■ WHAT THE TASK REQUIRES: Wherever the word "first" occurs in the lines below, copy the whole line.

■ GIVEN DATA:
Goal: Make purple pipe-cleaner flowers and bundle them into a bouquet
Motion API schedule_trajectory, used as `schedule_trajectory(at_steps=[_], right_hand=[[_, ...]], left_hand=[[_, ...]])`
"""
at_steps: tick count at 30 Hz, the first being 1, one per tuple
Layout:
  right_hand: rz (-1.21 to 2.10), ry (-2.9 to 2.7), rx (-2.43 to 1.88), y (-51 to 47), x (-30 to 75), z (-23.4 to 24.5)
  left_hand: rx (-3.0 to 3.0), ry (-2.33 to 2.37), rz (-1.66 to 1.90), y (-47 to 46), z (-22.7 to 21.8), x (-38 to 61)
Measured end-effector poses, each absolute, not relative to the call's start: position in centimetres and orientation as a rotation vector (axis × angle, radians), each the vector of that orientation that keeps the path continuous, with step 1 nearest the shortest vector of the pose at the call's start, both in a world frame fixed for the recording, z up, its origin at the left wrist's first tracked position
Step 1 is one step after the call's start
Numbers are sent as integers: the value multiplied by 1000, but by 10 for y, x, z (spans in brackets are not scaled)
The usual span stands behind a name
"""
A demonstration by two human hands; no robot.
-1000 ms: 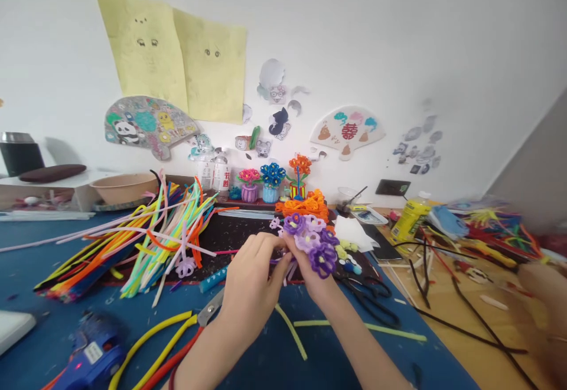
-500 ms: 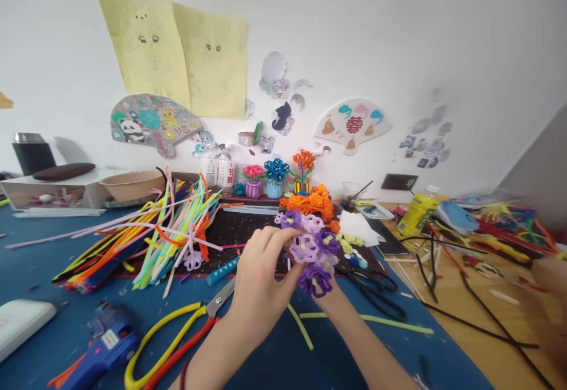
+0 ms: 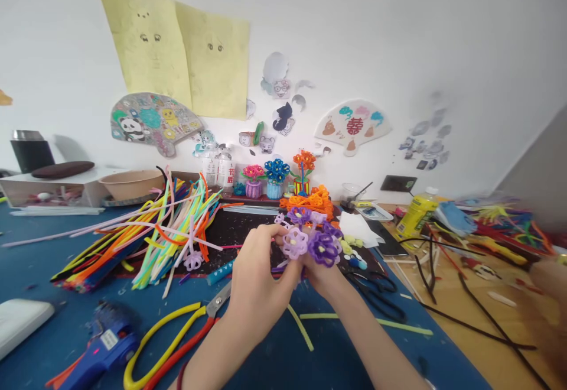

■ RESULT BELOW:
at_steps: tick count at 30 Hz, the first being 1, one per tuple
Measured end-effector poses, each absolute, not relative to the call's start: position in centimetres and orientation as a rotation vector (axis × angle, radians), each the vector of that orientation that keeps the path continuous, with step 1 nearest the shortest vector of the pose at the call's start, both in a world frame fixed for the recording, z up, its origin at the left wrist's first tracked position

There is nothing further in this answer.